### Action item:
Count how many lines below contain the word "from", then give that number alone.

━━━━━━━━━━━━━━━━

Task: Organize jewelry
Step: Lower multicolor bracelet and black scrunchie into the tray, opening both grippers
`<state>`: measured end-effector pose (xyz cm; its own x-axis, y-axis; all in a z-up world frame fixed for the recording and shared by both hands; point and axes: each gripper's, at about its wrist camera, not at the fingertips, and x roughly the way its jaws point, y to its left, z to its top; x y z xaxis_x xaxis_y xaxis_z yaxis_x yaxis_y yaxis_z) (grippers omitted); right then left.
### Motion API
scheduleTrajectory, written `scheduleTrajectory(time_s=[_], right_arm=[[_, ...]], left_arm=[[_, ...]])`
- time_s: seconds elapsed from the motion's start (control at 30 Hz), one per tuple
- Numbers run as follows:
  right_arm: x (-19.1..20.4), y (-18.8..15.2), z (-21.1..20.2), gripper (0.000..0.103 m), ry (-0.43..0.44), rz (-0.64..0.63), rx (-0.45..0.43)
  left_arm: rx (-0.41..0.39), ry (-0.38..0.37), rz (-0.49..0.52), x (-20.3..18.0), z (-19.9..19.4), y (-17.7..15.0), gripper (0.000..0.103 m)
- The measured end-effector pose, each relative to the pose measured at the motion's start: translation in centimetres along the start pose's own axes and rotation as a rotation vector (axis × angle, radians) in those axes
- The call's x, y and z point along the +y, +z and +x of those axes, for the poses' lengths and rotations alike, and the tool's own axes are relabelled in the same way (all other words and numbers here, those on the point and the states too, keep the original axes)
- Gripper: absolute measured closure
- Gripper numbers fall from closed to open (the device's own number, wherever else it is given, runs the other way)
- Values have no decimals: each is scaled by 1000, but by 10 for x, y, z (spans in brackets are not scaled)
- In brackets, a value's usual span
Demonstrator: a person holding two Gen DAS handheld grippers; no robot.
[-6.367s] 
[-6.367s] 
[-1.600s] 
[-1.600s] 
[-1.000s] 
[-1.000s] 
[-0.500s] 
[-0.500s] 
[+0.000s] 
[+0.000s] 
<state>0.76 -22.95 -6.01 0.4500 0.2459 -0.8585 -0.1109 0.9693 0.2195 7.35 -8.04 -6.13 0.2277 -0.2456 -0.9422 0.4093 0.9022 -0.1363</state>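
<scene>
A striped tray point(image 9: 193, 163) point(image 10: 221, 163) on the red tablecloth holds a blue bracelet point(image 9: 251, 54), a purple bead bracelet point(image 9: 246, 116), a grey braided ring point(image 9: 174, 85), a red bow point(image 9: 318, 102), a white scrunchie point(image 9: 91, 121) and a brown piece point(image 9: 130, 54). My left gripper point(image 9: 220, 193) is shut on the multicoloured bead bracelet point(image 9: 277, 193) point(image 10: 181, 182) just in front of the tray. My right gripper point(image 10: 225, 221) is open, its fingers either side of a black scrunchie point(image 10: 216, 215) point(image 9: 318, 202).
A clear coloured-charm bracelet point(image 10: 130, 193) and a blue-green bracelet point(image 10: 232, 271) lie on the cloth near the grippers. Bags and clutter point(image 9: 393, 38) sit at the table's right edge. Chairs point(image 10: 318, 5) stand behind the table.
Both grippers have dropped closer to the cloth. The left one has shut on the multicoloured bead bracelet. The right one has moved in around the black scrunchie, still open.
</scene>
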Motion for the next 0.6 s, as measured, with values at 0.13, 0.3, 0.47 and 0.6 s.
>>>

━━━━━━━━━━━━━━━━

### Written response:
2